That never materialized after three nondescript seasons with the Steelers, who drafted him with the 24th pick in the first round. They also took Georgia running back Tim Worley No. 7 overall. Ricketts spent one year with the Indianapolis Colts and another with the Kansas City Chiefs before retiring.
And nothing the 6-foot-5, nearly 300-pound Ricketts did in the NFL -- 15 starts in 53 games -- matched what he accomplished at the University of Pittsburgh.
"I went to Franklin Regional High School (Murrysville, Pa.), so it was a natural thing for me to play football at Pitt,'' Ricketts said. "Now, I have a son, Thomas, who has a chance to play college football, too.
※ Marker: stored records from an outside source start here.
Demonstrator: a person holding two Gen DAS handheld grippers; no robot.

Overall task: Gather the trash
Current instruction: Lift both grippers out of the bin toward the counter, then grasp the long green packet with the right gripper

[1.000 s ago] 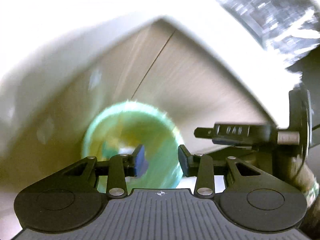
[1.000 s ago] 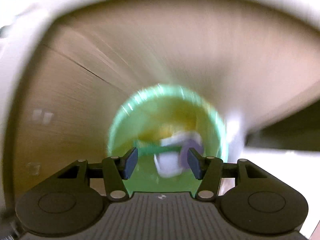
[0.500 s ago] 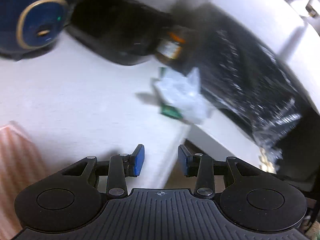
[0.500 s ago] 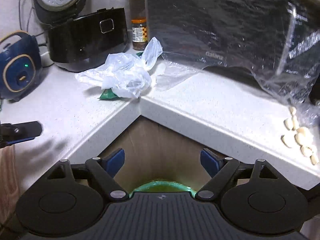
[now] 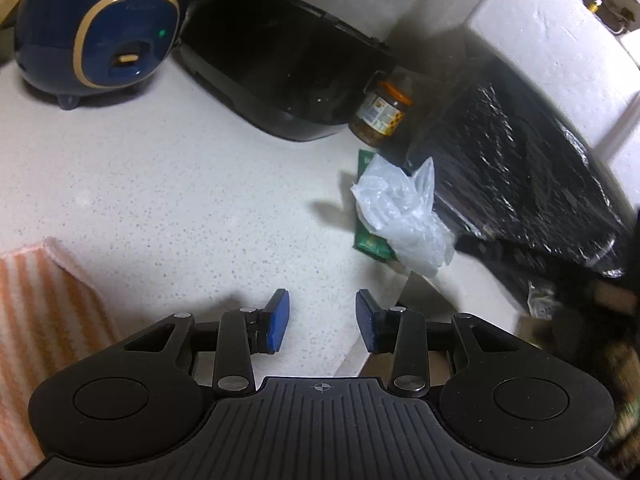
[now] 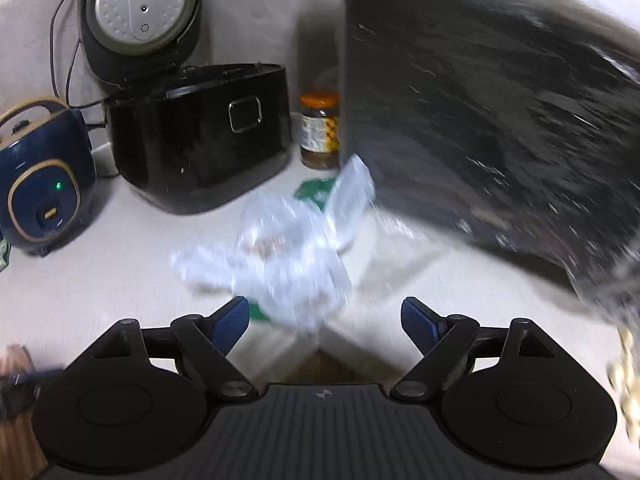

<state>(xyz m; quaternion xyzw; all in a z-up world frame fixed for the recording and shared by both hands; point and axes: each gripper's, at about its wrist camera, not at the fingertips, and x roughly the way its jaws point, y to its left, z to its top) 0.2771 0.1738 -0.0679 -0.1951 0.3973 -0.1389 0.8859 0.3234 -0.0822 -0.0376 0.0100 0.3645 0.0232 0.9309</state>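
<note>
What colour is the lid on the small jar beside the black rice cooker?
Orange. The jar lid shows best in the right wrist view; the left wrist view shows only its edge.

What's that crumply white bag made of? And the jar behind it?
The crumpled bag looks like thin, see-through plastic film: it's wrinkly, shiny and pale, and the green packet shows at its edge. The jar seems to be clear glass, though it could be plastic, with an orange lid and a paper label; brownish contents show through.
</note>
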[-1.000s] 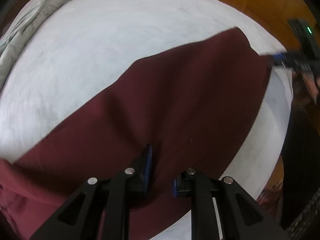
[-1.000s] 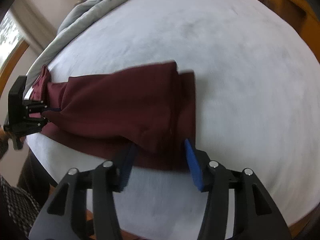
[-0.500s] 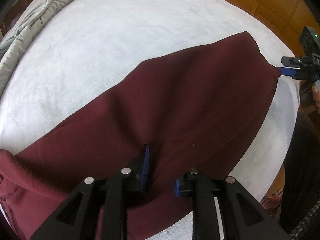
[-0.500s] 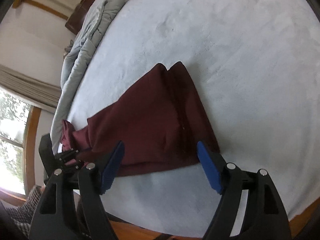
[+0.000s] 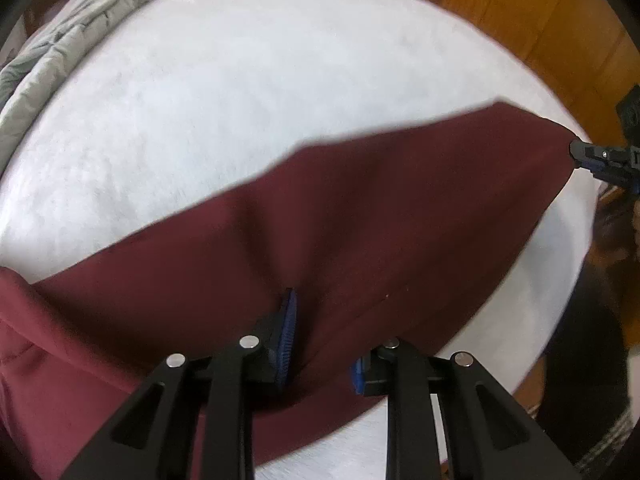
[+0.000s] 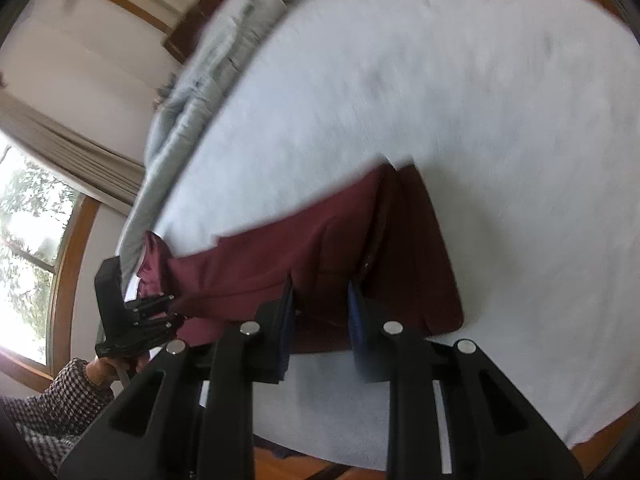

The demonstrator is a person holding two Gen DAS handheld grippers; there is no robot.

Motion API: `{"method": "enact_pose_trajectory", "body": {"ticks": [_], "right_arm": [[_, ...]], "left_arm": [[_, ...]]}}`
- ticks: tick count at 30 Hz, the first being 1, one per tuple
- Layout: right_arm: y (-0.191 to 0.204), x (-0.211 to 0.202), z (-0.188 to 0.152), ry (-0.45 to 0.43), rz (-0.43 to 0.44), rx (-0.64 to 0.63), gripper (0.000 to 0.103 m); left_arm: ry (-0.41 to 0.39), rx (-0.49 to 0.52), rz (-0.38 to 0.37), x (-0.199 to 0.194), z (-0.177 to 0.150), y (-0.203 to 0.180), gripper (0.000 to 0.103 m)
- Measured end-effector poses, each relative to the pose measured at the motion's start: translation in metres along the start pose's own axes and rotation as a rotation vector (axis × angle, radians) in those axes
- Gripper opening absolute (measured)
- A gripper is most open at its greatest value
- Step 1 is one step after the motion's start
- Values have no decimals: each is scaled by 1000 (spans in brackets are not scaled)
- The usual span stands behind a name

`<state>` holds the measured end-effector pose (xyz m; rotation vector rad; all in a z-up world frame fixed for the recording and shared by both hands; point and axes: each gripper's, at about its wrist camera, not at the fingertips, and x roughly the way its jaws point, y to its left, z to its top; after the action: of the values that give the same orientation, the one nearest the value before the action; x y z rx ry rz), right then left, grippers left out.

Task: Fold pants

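Dark red pants lie stretched across the white bed. My left gripper is shut on a fold of their near edge, the cloth bunched between the blue pads. In the right wrist view the pants run from the left gripper at the far left end toward my right gripper. Its jaws are closing, with the cloth's near edge between the pads. From the left wrist view, the right gripper sits at the pants' far right corner, which is drawn to a point.
A crumpled grey duvet lies along the bed's far side. Wooden floor shows past the bed's edge. A window and curtains are at the left. A checked sleeve is behind the left gripper.
The right gripper's jaws stood wide over the pants' end and have now narrowed onto the cloth, and its view has rolled. The left gripper kept its hold; the cloth looks tauter.
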<state>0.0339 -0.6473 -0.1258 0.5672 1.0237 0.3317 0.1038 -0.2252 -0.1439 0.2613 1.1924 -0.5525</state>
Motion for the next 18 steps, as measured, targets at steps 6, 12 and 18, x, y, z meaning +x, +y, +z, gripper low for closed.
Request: {"method": "enact_pose_trajectory", "body": {"ticks": [6, 12, 18], "right_arm": [[-23, 20, -14, 132, -206, 26, 23], [-25, 31, -25, 147, -230, 55, 41], [34, 5, -15, 30, -317, -88, 50]], "left_arm": [[-6, 67, 59, 3, -10, -49, 24], [-12, 26, 81, 25, -12, -57, 33], [-48, -88, -29, -12, -19, -37, 74]]}}
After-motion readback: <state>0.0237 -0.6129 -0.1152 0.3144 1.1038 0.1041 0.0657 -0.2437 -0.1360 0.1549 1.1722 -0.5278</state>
He's very young, a junior at North Allegheny (Wexford, Pa.), so he still has a lot to learn about the game.
"But that's why we're taking him around to some camps to see what he can do and what he can learn. He likes the game, but we don't push him too much. I think he has some ability, but this will give him a chance to see what he can do against some top-notch athletes. So, we'll see what happens.''
The elder Ricketts wouldn't mind if his son, a 6-foot-6, 220-pound two-way lineman, develops into a player that would interest Pitt coach Dave Wannstedt. He already has some size, but it wouldn't hurt him to grow into his frame a bit more. He hasn't played much, either, but that should change this fall.
The Ricketts family is full of Panthers. Tom Ricketts married a former Pitt swimmer, Patty Albright. His mother is a Pitt grad. The legacy goes back to the younger Ricketts' great-grandfather.
"Maybe Thomas can continue that, and it's a perfect time to because Dave is doing everything he needs to do to get Pitt back on track to where it belongs,'' Ricketts said. "From my perspective, although I believe others feel this way, too, is that Pitt is headed in the right direction now.
"From the end of the season last year, and beating West Virginia, that got everybody feeling that things were headed in the right direction. And I think it's clear now, if it wasn't already, that Dave has this football program headed in the direction that we all want it to go. And I think it's happening. We go to all the games, but I've followed this team since I left.
"As a former player,'' Ricketts added, "I certainly want them to be successful on a more consistent basis, and I think they will be now. They've got the right players coming in here now, and a good coaching staff is in place. So, all that's left for Pitt to do is win some football games. That's not easy to do, but Pitt has been close. And I think they can get it done this year.''
With former Pitt stars like Ricketts remaining involved with the team, Wannstedt and the Panthers can continue to tap into their storied past.
"I had the opportunity to come down to speak to the team,'' Ricketts said. "Dave asked me to do that, but I didn't have an opportunity to see the practice facility before that. And I was really impressed. I've gone to Heinz Field before for the games, but I was never at the practice facility. It's really something.
"The indoor field, all the outdoor fields and turf, being next to the Steelers, I'm sure all that is great when they bring recruits in here. They really have to be impressed by that, because it's an amazing facility. I know I certainly was impressed. We still feel like we're part of the Pitt family, my wife and I.''
And if young Thomas Ricketts develops in the next year or so, he could be part of the Pitt family as well.